WHAT TO DO — Give back the full listing exactly as it appears below.

══════════

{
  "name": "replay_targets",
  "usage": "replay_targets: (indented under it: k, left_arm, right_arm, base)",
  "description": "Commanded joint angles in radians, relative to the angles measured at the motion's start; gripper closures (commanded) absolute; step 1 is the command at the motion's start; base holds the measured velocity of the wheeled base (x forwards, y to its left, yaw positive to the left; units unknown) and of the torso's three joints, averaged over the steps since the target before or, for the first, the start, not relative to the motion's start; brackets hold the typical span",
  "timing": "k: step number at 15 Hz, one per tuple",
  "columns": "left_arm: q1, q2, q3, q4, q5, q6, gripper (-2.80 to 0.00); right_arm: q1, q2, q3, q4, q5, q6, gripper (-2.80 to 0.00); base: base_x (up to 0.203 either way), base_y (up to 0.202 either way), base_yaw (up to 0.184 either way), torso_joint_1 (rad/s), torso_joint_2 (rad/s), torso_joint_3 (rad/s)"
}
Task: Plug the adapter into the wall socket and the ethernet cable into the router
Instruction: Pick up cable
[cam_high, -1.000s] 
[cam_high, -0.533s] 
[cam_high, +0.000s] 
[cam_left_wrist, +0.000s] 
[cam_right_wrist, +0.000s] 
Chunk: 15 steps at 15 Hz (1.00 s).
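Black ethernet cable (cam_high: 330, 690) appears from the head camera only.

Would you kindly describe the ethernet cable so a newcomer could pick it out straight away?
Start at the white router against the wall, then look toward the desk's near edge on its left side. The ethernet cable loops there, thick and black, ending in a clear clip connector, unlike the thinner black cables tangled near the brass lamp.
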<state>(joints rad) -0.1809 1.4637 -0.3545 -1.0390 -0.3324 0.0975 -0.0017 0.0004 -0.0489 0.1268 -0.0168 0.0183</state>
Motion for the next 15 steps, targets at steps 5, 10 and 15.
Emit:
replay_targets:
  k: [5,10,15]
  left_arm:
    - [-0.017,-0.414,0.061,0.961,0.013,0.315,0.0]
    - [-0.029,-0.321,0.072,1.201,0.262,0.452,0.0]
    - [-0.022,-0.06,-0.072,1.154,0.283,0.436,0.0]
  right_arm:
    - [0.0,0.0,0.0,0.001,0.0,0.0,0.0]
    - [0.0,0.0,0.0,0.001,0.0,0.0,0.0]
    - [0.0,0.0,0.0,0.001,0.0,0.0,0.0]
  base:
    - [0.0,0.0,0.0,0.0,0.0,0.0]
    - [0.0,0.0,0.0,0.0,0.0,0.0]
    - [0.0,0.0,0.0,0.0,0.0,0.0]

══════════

RESPONSE —
{
  "name": "replay_targets",
  "usage": "replay_targets: (indented under it: k, left_arm, right_arm, base)",
  "description": "Commanded joint angles in radians, relative to the angles measured at the motion's start; gripper closures (commanded) absolute; step 1 is the command at the motion's start; base holds the measured velocity of the wheeled base (x forwards, y to its left, yaw positive to the left; units unknown) and of the torso's three joints, averaged over the steps since the target before or, for the first, the start, not relative to the motion's start; brackets hold the typical span",
  "timing": "k: step number at 15 Hz, one per tuple",
  "columns": "left_arm: q1, q2, q3, q4, q5, q6, gripper (-2.80 to 0.00); right_arm: q1, q2, q3, q4, q5, q6, gripper (-2.80 to 0.00); base: base_x (up to 0.203 either way), base_y (up to 0.202 either way), base_yaw (up to 0.184 either way), torso_joint_1 (rad/s), torso_joint_2 (rad/s), torso_joint_3 (rad/s)"
}
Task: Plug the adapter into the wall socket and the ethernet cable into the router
Instruction: Pick up cable
[cam_high, -1.000s] 
[cam_high, -0.533s] 
[cam_high, +0.000s] 
[cam_left_wrist, +0.000s] 
[cam_right_wrist, +0.000s] 
Chunk: 15 steps at 15 Hz (1.00 s).
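Black ethernet cable (cam_high: 330, 690) appears from the head camera only.

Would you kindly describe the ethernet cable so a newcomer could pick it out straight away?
Start at the white router against the wall, then look toward the desk's near edge on its left side. The ethernet cable loops there, thick and black, ending in a clear clip connector, unlike the thinner black cables tangled near the brass lamp.
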<state>(joints rad) -0.1809 1.4637 -0.3545 -1.0390 -0.3324 0.0975 -0.0017 0.0004 -0.0489 0.1268 -0.0168 0.0183</state>
Motion for the next 15 steps, targets at steps 5, 10 and 15.
Emit:
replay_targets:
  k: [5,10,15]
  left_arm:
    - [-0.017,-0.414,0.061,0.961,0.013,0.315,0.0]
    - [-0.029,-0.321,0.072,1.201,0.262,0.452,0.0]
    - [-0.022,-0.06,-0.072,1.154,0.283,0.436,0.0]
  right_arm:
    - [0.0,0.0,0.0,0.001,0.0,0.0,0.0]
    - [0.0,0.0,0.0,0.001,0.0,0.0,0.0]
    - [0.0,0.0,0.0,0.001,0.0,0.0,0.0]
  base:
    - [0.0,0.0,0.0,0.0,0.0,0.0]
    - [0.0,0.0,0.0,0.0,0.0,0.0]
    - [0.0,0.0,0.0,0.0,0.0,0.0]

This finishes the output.